• [EXERCISE BRIEF] Every line holding the string "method" should be copied out of the listing.

• [RECORDS FOR THE EXERCISE]
···

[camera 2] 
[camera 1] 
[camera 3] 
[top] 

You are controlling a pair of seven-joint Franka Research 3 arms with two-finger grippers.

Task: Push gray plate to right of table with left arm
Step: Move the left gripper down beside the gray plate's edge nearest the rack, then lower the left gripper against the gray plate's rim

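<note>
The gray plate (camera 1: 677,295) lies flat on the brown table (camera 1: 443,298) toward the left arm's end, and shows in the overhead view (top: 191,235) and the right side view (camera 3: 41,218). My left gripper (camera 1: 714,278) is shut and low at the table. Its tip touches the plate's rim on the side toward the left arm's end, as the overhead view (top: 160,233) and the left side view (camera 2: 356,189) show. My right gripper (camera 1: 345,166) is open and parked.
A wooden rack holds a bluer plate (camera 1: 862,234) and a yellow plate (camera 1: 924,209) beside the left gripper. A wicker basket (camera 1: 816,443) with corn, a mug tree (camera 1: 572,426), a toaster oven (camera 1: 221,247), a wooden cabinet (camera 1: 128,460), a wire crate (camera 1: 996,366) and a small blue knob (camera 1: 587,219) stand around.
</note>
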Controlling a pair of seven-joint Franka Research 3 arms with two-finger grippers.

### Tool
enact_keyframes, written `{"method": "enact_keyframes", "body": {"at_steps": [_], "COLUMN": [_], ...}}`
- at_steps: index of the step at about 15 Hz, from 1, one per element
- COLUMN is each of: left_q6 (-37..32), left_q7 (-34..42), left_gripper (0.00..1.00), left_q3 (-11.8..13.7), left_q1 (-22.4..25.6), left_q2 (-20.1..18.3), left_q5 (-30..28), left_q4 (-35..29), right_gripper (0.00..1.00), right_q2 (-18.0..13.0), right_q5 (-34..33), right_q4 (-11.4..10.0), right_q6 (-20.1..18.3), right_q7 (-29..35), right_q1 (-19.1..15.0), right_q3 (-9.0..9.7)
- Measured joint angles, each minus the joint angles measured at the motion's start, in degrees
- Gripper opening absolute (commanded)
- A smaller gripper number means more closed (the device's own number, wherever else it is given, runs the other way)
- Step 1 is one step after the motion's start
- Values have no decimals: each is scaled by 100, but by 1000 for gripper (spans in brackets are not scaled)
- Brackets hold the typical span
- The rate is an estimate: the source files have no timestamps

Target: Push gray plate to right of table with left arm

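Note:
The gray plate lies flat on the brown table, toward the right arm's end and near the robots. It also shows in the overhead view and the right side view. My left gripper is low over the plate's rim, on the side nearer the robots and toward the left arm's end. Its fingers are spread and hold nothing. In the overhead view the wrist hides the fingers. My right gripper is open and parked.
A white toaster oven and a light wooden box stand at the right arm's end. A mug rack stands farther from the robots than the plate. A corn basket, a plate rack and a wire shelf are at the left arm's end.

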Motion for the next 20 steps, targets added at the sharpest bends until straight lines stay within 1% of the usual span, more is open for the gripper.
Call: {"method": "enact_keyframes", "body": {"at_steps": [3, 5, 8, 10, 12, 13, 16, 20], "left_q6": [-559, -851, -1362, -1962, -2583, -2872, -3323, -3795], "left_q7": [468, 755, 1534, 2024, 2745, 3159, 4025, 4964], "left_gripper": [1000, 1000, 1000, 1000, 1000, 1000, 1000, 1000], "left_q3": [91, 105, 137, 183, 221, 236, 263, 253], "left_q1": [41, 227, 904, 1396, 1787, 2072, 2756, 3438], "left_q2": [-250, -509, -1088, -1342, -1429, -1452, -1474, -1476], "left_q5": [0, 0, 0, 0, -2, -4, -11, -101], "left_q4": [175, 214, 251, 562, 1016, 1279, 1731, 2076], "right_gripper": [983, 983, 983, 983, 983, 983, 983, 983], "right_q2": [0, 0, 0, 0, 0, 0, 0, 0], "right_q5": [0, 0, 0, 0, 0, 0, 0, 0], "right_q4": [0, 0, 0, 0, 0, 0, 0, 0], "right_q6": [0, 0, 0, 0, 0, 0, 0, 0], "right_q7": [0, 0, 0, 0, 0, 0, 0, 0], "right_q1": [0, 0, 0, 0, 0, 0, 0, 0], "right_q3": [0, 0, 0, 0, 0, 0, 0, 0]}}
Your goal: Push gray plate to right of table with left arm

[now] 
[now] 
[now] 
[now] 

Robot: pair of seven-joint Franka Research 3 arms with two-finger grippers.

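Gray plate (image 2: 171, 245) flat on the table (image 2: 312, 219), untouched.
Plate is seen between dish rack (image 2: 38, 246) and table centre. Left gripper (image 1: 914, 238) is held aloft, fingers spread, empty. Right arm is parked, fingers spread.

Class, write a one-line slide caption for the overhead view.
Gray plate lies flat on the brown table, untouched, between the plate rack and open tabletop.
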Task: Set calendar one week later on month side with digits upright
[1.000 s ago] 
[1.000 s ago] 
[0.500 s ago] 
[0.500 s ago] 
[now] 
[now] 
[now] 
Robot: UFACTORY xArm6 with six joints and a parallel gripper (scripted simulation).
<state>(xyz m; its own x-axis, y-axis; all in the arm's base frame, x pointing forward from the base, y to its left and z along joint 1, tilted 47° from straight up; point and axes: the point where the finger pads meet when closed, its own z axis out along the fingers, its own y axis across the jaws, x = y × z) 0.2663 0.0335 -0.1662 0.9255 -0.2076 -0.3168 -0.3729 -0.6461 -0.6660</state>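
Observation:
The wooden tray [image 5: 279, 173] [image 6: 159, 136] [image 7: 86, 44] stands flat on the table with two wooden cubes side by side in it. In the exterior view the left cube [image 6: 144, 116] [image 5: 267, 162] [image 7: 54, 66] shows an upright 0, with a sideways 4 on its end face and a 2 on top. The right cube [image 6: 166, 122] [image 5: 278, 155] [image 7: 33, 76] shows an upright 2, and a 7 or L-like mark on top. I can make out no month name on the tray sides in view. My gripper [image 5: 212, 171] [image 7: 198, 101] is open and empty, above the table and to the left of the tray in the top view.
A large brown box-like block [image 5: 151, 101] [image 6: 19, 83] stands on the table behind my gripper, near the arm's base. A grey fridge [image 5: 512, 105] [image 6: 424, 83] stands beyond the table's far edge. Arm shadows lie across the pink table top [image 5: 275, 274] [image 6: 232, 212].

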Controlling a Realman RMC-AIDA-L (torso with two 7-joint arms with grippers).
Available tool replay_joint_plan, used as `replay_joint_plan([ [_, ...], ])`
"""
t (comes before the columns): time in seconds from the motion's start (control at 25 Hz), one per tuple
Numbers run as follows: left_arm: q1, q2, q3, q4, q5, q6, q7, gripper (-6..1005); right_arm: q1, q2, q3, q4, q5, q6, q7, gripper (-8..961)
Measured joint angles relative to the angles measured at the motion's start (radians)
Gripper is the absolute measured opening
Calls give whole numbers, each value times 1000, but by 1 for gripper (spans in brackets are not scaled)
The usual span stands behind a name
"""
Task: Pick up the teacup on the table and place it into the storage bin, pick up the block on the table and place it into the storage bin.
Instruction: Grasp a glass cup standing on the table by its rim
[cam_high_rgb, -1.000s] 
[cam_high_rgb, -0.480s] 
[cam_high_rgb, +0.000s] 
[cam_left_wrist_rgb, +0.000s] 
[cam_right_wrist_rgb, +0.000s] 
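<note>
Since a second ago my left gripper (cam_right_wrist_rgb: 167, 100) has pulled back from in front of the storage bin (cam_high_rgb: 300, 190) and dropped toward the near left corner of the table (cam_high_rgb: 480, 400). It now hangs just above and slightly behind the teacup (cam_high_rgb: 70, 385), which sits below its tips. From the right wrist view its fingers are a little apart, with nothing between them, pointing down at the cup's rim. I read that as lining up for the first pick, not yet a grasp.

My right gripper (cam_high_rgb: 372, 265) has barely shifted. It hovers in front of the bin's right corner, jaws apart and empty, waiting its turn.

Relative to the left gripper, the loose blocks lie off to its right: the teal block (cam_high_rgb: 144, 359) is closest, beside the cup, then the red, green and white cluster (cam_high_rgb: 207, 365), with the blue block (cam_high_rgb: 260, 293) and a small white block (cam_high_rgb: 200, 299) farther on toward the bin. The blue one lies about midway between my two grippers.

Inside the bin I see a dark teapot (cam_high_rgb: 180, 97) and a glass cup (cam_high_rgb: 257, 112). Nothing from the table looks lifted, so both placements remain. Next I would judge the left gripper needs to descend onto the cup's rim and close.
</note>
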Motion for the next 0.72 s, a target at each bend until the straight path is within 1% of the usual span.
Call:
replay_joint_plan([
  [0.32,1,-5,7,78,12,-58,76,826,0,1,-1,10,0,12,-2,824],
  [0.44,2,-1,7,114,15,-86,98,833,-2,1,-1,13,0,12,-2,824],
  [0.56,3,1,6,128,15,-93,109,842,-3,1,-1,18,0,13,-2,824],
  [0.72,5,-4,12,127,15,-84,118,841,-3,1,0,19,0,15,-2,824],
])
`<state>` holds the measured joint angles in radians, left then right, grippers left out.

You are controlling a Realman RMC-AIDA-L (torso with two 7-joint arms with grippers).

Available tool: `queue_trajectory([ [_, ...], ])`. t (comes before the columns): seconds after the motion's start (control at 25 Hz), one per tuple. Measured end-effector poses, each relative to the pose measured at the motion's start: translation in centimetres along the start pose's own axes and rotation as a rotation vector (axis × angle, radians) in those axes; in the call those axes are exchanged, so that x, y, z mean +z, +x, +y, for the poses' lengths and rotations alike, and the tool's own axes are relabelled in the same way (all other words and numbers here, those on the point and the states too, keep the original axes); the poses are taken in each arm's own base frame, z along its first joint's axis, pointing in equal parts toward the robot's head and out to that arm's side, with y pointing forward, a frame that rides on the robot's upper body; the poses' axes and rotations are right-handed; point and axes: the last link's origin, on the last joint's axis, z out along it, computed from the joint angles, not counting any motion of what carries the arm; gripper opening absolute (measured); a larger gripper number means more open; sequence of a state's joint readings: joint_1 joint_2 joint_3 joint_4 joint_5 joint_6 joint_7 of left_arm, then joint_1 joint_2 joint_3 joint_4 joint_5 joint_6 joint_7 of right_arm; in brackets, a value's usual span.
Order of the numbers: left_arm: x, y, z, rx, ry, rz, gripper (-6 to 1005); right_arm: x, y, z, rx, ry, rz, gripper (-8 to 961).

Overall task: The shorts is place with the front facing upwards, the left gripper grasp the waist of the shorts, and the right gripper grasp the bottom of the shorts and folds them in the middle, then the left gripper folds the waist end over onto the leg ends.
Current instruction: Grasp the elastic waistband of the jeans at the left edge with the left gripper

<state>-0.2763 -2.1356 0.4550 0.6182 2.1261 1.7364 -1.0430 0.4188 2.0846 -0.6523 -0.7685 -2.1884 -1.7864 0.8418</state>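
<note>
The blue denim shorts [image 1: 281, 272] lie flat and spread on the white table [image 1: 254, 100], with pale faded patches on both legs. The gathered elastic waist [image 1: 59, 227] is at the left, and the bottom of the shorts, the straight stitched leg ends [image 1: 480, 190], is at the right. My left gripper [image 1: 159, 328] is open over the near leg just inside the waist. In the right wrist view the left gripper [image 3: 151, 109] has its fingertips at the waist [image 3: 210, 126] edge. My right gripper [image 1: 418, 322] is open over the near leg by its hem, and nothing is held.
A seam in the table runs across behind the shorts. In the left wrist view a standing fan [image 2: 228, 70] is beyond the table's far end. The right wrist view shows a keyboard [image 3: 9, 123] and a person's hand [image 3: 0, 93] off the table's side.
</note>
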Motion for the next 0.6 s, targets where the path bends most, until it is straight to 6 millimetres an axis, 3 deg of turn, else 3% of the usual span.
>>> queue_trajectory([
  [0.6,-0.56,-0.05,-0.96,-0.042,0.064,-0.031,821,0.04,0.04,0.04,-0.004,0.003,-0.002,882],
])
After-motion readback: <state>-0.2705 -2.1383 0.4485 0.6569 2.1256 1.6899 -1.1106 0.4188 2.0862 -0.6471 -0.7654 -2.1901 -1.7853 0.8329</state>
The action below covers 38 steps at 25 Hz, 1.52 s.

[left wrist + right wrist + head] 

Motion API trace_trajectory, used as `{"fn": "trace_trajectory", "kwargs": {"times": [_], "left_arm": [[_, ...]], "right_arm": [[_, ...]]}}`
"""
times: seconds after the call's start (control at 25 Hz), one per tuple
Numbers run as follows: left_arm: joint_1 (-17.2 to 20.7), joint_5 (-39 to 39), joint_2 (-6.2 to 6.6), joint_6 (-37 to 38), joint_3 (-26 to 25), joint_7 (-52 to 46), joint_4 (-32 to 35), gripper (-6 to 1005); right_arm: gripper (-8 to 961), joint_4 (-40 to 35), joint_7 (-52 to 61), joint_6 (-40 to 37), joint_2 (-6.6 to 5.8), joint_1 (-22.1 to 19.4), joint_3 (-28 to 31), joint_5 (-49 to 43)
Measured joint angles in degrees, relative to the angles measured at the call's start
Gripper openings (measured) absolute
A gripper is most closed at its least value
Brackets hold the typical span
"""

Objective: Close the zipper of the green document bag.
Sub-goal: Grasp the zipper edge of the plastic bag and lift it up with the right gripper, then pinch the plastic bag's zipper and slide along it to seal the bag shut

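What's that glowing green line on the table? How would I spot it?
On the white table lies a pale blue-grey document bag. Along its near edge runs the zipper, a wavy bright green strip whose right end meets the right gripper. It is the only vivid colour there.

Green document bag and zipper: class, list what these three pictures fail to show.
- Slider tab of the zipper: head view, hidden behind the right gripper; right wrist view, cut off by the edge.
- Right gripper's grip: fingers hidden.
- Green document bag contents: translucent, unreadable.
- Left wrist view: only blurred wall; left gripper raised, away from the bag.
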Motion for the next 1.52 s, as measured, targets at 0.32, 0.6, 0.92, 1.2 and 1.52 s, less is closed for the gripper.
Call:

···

• [REPLY TO THE EXERCISE]
enact_keyframes, written `{"method": "enact_keyframes", "body": {"at_steps": [_], "COLUMN": [_], ...}}`
Call: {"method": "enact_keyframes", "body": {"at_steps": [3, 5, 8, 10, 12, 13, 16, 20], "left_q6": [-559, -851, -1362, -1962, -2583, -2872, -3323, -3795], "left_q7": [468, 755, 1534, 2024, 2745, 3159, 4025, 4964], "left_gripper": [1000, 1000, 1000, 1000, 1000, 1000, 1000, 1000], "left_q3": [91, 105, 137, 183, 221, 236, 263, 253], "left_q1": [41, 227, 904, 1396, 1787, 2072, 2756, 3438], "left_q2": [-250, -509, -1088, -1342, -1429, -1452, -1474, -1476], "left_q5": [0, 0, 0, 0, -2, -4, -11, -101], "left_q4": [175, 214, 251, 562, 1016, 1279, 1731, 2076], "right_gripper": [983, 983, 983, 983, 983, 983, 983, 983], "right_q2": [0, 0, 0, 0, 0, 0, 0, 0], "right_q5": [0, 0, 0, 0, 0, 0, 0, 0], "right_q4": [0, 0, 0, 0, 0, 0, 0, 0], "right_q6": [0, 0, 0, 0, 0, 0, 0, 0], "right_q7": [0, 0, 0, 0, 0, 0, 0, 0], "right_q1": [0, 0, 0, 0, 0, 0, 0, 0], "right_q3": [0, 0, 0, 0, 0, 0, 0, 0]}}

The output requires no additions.